Tout avait commencé quelques heures plus tôt, dans les pentes brutales du Col d’Èze. Une montée sèche, sans répit, où les pourcentages cassent les jambes et les illusions. Demi Vollering et Katarzyna Niewiadoma y sont entrées comme deux boxeuses montant sur le ring. Huit secondes les séparaient au général. Huit secondes, une poussière, un souffle. Dès les premières rampes, Katarzyna Niewiadoma tente d’étouffer la course. Elle attaque, encore, encore, encore. Elle grimpe comme si la montagne était en feu. Demi Vollering ne dit rien. Elle reste dans la roue. Elle attend. Elle encaisse. Elle observe. Puis vient le dernier kilomètre de la dernière ascension. Le moment où les jambes parlent plus fort que les mots. Demi Vollering se dresse, accélère, tranche. Katarzyna Niewiadoma décroche. Sa grande rivale s’envole. Le Tour bascule.
Tour de France Femmes 2026 n’a jamais été une ligne droite. Il a été un labyrinthe, un manège, une succession de secousses. Sur 1 174,7 kilomètres, les favorites ont vacillé, les stratégies ont explosé, les certitudes ont fondu. Demi Vollering avait pourtant commencé en reine. Maillot jaune dès les premières étapes, épaulée par une équipe FDJ United-Suez soudée autour d’elle : Célia Géry, Juliette Berthet, Évita Muzic, Gladys Verhulst. Mais le Mont Ventoux a tout renversé. Ce jour-là, Katarzyna Niewiadoma s’est envolée seule au sommet, laissant derrière elle Demi Vollering et Marlen Reusser. La représentante polonaise endosse le maillot jaune. Le Tour s’enflamme. Puis vient la polémique de la 8ᵉ étape : Katarzyna Niewiadoma accuse Célia Géry de l’avoir bloquée contre les barrières. Les réseaux s’embrasent. La tension monte. Demi Vollering, elle, reste de marbre. „J’ai pensé à Célia Gery qui a eu une rude nuit“, dira-t-elle plus tard. Mais elle ne répond pas dans les micros. Elle répond sur la route.





Tenante du titre, Pauline Ferrand-Prévot arrive sur ce Tour avec l’aura d’une légende. Mais dès le contre-la-montre de la 4ᵉ étape, les signaux sont clairs : elle n’est pas dans le rythme.

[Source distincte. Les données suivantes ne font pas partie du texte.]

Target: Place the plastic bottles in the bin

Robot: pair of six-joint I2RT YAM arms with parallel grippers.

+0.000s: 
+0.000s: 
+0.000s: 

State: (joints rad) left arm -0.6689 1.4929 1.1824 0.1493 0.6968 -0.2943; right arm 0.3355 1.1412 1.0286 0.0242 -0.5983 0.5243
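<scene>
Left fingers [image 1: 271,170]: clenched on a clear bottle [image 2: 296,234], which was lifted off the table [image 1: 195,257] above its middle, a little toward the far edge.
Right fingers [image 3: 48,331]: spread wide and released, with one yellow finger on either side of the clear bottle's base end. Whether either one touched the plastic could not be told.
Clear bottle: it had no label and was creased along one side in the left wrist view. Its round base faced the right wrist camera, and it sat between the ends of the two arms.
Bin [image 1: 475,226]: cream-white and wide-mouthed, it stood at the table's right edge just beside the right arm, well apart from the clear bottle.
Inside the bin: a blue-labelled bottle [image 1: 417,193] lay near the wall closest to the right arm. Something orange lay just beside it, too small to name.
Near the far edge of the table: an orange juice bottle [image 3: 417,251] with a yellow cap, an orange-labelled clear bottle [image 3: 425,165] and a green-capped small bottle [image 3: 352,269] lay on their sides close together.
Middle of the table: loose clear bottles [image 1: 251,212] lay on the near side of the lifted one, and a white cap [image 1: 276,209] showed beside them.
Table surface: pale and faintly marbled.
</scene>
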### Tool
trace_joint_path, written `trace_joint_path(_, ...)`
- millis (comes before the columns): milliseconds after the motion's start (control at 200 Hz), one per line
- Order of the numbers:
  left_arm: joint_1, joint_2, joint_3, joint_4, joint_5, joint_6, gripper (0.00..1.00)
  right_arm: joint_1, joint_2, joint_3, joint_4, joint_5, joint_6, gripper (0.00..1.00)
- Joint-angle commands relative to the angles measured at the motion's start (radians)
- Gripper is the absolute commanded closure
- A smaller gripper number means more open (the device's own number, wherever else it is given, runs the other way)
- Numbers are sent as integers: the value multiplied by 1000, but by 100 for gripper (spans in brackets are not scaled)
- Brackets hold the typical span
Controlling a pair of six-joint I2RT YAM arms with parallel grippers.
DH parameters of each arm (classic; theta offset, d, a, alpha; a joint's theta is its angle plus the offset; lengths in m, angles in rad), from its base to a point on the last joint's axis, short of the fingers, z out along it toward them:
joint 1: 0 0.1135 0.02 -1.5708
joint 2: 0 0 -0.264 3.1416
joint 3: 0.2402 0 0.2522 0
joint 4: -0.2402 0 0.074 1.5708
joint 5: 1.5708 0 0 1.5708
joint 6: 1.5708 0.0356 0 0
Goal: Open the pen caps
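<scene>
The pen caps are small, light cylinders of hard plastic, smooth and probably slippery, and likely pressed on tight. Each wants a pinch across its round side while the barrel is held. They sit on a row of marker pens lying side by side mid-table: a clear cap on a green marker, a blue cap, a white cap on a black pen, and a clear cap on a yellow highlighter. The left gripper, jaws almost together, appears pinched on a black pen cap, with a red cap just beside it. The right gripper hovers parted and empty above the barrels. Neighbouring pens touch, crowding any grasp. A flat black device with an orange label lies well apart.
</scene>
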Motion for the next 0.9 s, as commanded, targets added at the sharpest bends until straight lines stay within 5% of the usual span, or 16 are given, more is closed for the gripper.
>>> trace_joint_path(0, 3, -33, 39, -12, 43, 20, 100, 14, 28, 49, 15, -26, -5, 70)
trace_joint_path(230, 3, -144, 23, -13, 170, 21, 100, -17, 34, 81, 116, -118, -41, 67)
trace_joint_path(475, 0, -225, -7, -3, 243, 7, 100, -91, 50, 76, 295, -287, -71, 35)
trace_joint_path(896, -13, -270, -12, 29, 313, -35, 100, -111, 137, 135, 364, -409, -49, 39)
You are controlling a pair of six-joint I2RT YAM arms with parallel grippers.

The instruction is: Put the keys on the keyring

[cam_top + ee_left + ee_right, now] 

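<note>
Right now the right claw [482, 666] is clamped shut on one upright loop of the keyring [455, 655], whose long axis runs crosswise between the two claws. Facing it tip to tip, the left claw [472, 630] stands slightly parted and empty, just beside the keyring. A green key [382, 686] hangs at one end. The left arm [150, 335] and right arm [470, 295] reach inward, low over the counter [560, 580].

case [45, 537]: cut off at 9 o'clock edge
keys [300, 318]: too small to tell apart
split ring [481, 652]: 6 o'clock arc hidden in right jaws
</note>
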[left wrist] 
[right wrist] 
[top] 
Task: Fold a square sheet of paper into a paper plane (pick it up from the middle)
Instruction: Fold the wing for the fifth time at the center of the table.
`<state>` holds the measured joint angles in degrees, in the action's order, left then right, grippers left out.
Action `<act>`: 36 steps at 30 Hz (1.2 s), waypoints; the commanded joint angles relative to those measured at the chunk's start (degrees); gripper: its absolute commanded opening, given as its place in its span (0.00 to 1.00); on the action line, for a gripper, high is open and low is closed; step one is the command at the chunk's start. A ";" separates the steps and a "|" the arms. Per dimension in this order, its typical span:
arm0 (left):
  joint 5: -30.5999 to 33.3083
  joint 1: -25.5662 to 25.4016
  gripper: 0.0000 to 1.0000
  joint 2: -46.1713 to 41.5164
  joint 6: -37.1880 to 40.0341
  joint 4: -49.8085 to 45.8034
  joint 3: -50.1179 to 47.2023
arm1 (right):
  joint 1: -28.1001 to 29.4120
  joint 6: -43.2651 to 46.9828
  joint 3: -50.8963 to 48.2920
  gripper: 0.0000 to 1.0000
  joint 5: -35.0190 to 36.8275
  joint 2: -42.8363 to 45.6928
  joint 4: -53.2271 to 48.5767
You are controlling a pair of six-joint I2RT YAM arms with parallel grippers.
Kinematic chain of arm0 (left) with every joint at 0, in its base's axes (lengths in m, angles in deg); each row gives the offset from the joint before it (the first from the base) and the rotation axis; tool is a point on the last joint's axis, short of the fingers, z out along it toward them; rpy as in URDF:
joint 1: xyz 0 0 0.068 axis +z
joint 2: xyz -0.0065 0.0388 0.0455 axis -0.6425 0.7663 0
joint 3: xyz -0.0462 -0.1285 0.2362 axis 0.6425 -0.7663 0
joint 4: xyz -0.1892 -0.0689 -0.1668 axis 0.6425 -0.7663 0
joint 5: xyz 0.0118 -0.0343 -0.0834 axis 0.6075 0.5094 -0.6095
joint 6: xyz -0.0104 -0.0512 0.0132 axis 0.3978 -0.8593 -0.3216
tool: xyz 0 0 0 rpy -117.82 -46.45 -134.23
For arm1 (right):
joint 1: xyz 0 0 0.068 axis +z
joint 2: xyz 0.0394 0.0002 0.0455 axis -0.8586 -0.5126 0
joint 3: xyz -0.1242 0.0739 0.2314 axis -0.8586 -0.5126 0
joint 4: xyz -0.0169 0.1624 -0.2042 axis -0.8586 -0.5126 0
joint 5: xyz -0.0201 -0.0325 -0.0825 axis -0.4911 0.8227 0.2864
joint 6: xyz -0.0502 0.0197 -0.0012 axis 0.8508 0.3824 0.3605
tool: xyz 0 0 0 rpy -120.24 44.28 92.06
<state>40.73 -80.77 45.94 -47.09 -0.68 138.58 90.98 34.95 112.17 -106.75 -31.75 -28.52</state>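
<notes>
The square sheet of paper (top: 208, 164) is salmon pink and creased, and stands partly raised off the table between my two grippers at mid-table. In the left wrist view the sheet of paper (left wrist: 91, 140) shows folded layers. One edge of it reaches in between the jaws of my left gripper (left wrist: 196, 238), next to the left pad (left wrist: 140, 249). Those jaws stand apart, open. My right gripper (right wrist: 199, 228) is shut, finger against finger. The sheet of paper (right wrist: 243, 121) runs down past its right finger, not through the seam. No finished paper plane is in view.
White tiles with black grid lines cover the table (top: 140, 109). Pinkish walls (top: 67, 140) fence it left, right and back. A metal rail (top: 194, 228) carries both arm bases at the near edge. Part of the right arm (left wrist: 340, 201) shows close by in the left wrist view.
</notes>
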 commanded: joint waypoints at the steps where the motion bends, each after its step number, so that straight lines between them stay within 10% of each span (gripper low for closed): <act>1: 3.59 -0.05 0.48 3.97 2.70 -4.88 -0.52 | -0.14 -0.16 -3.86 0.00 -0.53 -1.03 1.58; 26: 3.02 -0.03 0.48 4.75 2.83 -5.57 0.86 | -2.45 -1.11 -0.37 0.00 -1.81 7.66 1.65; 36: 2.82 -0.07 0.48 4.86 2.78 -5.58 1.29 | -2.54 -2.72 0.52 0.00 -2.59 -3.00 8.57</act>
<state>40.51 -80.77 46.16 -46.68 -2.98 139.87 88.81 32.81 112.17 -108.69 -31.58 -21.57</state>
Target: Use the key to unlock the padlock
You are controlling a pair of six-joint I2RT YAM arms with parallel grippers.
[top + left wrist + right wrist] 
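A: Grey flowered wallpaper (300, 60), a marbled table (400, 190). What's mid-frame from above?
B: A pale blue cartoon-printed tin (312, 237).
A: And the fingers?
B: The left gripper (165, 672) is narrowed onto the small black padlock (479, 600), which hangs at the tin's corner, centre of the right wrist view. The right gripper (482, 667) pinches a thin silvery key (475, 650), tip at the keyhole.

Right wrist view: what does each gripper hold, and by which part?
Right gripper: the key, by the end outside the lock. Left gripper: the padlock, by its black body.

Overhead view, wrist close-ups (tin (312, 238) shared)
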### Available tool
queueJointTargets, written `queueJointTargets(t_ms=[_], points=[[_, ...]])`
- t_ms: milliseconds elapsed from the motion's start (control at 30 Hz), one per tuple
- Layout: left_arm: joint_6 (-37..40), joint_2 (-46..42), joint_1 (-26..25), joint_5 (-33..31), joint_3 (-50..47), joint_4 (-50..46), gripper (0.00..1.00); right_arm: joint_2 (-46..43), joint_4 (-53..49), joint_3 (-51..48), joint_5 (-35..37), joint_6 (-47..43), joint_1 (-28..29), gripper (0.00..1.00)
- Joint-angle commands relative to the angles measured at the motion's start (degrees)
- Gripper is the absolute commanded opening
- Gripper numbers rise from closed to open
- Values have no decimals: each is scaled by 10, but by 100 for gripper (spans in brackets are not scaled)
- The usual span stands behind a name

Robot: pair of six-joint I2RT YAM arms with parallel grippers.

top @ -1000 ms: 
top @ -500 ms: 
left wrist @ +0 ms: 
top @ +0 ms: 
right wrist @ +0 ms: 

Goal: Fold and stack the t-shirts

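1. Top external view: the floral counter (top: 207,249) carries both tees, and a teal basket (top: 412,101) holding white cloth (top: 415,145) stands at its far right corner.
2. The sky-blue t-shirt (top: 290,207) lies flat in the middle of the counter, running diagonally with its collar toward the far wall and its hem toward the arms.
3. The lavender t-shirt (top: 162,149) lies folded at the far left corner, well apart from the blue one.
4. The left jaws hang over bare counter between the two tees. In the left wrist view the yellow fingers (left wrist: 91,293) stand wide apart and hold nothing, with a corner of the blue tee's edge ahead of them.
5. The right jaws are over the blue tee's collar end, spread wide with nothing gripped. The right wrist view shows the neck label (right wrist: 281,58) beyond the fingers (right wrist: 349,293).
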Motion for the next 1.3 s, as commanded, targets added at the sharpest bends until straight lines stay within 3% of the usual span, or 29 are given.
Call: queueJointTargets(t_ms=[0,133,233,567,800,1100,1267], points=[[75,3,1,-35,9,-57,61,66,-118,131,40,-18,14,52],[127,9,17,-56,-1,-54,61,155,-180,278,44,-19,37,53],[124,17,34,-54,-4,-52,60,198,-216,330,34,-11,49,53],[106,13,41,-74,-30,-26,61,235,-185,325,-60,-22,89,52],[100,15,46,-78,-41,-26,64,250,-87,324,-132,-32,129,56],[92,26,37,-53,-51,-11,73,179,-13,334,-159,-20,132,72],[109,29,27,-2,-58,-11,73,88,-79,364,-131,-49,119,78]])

Elle perd 2’13’’ sur Marlen Reusser, 1’59’’ sur Demi Vollering. „Je ne suis pas au niveau“, reconnaît-elle. La suite est douloureuse : lâchée à Belleville-en-Beaujolais, distancée au Ventoux, elle glisse au classement. Mais jamais elle ne perd sa lucidité. Jamais elle ne perd son élégance. „Il faudra corriger certaines choses“, dit-elle, déjà tournée vers 2027.
Dans ce Tour incandescent, une coureuse française a brillé : Cédrine Kerbaol. 6e du général, meilleure tricolore, elle confirme son statut de future grande. Juliette Berthet, elle, a été l’ombre précieuse de Vollering, l’équipière qui ferme les trous, qui protège, qui sacrifie.
Le doublé sur le Tour n’est qu’un chapitre. En 2026, Demi Vollering a aussi remporté : Le Tour d’Italie, La Setmana Ciclista Valenciana, Le Circuit Het Nieuwsblay, Le Tour des Flandres, La Flèche Wallonne, Liège-Bastogne-Liège,Une domination totale, une année de géante.

Katarzyna Niewiadoma n’a pas gagné, mais elle n’a rien perdu de son aura. Elle reste la seule, avec Vollering, à n’avoir jamais quitté le podium depuis 2022. „Demi était plus forte aujourd’hui„, dit-elle. „Mais je reviendrai.“ Et elle reviendra. Un Tour qui change aussi l’économie du cyclisme Avec 70 000 € de primes, dont 50 000 € pour la victoire finale, Demi Vollering signe aussi un succès financier. FDJ United-Suez domine le classement des primes. Le cyclisme féminin avance, grandit, s’affirme.
Quand Demi Vollering franchit la ligne, seule, les bras tremblants, les larmes aux yeux, Nice retient son souffle. Elle n’est plus seulement une championne. Elle est une pionnière. La première double lauréate de l’ère moderne. Une femme qui a transformé la douleur en puissance, la pression en lumière. Le Tour de France Femmes 2026 restera comme un récit de courage, de rivalités, de renaissance. Un Tour où Demi Vollering, Katarzyna Niewiadoma, Pauline Ferrand-Prévot, Cédrine Kerbaol, Marlen Reusser, Juliette Berthet, Célia Géry, Évita Muzic, Gladys Verhulst et tant d’autres ont écrit une histoire qui dépasse le sport.